FRONT ROW SEAT ... It was a six-person jury for a minor civil case in Anchorage District Court, but one of the jurors last week was Wendy Lyford, head of the court system for the Third Judicial District, which includes Anchorage.

"I've been wanting to do it for years," said Wendy of her regular-person trip through the system she runs. Among her discoveries: Despite complaints over the years, the jury chairs are reasonably comfortable, she said; however, the jury rooms are way too small. "It's not my fault," she told her fellow jurors. "I wasn't involved with designing the courthouse."

And how did courthouse staff feel about their boss checking them out from the inside? It's probably just a coincidence that the in-court deputy provided the jury special, good-quality coffee, right?

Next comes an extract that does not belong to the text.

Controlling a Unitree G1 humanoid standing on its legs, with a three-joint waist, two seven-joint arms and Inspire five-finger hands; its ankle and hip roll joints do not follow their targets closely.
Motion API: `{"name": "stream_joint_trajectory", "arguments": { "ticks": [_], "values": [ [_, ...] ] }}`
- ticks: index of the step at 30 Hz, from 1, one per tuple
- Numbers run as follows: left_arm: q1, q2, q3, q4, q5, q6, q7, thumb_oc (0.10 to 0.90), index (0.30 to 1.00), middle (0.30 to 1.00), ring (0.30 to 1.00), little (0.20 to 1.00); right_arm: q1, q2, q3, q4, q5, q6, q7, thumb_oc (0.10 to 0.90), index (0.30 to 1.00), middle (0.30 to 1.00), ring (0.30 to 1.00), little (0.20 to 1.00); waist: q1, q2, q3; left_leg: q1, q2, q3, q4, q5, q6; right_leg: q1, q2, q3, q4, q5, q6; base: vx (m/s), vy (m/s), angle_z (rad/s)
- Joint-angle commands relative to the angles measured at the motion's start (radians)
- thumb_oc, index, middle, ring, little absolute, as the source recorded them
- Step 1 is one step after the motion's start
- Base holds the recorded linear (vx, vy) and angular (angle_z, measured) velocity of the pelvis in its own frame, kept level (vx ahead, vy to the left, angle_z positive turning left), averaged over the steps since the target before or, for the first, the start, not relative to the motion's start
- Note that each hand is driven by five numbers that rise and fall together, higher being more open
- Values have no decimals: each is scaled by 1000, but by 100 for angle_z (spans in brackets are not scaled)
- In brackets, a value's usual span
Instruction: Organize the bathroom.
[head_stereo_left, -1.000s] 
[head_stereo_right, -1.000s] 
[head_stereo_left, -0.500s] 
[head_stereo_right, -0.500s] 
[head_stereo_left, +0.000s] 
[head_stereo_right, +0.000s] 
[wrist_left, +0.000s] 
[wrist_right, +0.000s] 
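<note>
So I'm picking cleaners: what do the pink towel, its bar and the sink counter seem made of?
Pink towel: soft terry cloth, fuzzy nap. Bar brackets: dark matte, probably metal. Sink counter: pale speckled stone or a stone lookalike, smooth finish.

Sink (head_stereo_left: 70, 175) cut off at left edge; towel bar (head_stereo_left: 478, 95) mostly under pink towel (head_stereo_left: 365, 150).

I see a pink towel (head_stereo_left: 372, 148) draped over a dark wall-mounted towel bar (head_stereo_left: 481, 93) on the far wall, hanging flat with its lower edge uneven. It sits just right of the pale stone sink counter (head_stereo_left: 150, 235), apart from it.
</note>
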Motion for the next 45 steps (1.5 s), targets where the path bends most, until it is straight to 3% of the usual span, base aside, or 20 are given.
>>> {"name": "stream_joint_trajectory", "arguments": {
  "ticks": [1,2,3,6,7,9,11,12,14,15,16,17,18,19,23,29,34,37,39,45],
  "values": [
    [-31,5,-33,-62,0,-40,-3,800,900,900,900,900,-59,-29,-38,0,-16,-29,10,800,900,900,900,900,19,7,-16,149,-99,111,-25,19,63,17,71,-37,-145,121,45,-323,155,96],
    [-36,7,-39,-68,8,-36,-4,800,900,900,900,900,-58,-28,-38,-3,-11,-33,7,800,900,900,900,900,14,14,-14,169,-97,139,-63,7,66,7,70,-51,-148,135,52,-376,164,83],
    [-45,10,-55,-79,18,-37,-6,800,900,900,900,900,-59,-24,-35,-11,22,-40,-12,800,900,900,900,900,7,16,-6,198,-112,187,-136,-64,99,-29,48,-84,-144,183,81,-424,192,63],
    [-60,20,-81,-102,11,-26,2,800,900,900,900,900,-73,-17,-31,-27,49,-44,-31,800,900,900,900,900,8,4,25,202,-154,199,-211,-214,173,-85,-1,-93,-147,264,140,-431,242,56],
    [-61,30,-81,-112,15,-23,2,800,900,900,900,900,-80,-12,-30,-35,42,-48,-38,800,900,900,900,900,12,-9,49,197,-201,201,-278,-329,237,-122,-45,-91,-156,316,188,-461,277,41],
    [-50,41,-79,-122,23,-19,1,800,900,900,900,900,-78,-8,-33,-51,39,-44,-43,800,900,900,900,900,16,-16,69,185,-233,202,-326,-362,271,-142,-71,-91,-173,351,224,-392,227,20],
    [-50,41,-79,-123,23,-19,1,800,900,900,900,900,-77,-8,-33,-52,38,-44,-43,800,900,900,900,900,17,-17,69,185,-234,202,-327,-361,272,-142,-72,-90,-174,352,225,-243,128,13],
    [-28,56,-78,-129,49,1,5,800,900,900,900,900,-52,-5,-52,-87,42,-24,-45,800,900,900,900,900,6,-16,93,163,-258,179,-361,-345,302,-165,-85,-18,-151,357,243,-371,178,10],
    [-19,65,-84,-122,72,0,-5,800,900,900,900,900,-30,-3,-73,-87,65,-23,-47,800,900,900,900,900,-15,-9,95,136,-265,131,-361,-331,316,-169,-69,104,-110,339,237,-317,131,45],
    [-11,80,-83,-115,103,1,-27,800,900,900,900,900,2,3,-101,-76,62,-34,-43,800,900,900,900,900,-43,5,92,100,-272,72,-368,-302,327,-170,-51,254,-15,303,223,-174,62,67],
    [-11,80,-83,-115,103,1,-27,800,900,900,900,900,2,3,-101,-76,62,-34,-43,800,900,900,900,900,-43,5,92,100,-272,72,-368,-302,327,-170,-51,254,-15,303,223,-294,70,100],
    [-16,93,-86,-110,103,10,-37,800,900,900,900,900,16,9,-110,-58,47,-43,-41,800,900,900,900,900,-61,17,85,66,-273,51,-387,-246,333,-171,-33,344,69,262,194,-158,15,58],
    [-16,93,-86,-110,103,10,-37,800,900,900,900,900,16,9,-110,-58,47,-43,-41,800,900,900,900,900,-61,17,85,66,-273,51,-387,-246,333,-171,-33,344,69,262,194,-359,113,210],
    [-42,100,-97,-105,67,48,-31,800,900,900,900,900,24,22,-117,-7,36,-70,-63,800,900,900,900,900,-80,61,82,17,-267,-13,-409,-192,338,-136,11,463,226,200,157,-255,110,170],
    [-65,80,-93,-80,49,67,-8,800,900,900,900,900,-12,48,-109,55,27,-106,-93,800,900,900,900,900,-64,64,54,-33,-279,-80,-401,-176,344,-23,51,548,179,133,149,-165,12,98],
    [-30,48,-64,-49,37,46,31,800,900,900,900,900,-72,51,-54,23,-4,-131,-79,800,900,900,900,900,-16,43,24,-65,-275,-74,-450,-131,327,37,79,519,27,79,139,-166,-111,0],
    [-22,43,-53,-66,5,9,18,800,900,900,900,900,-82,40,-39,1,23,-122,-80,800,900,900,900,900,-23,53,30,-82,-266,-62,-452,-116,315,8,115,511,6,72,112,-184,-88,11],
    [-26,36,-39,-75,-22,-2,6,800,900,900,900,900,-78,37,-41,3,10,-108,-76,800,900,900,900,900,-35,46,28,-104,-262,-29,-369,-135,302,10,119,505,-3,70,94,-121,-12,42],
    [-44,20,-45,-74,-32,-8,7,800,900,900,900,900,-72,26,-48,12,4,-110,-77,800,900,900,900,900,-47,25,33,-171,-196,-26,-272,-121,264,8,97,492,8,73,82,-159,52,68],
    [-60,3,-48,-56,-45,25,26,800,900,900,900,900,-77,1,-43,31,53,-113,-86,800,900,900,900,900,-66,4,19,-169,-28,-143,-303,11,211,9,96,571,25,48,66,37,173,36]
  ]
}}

A QUESTION ... What city Assemblyman pointedly snubbed Sen. Mark Begich as the two passed each other in the hall outside a Rotary Club meeting? An earwig claims to have witnessed it. So what is this? High school?

ON THE MOVE ... Frank Ameduri, media spokesman for the House Democrats for five years, is leaving next month to work with former Knowles chief of staff Jim Ayers at the Juneau office of Oceana, the international oceans conservation organization.

THE BAND PLAYS ON ... Ralph Samuels has announced his gubernatorial campaign team: Suzanne Armstrong, who ran Kevin Meyer's campaigns, is manager. She was most recently with the Port of Anchorage. Dave Dittman is his pollster and Willis Lyford political strategist and media spokesman (yes, he's Wendy's husband).

• Market researcher Jean Craciun has signed on as an adviser to the Bill Walker campaign.

• Lite Gov Craig Campbell performed like a trouper at the Chamber of Commerce lunch Thursday, handing out plaques and posing for pictures with 40 winners of the Top 40 Under 40 award. One ... at ... a ... time.

• Rep. Les Gara, D-Anchorage, and wife Kelly Blumer hosted a fundraiser at their home Wednesday for Hollis French. Hmmmm. Aren't Les and Ethan Berkowitz partners in the Snow City restaurant?